» Work request: Transcribe the full listing without changing a word, and omit its pictures.

::::::

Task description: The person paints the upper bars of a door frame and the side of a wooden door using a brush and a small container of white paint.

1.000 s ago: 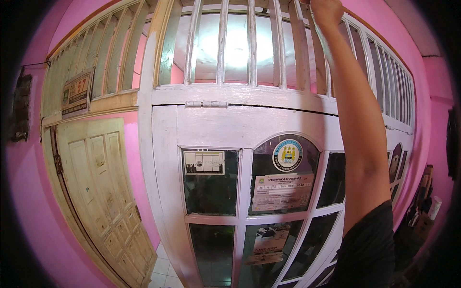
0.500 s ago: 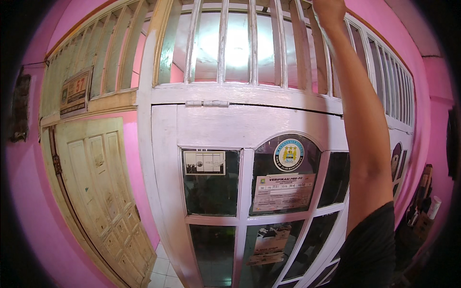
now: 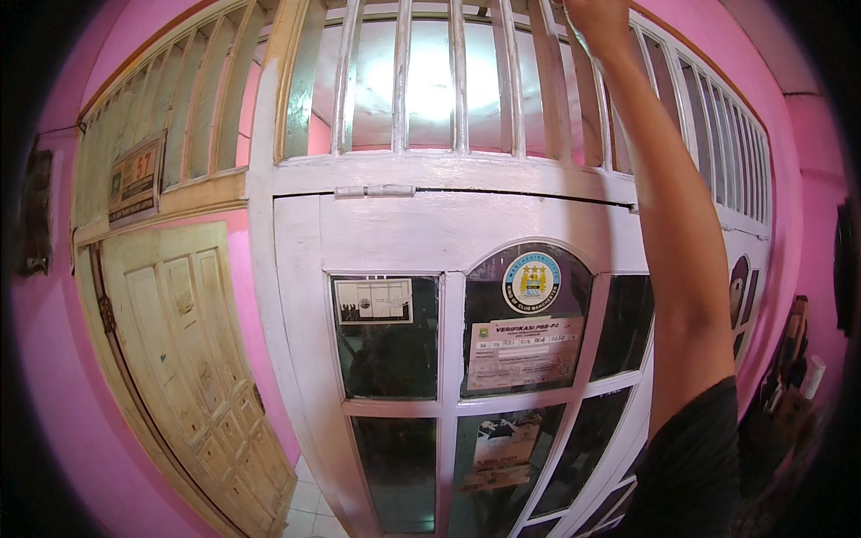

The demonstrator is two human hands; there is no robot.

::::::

» Answer box:
Task description: The person paints the upper bars of a door frame and the side of a wooden door using a brush and a small container of white paint.

1.000 s ago: 
0.500 s ago: 
now: 

The demonstrator is two human hands; there is no robot.

The exercise has been fully completed.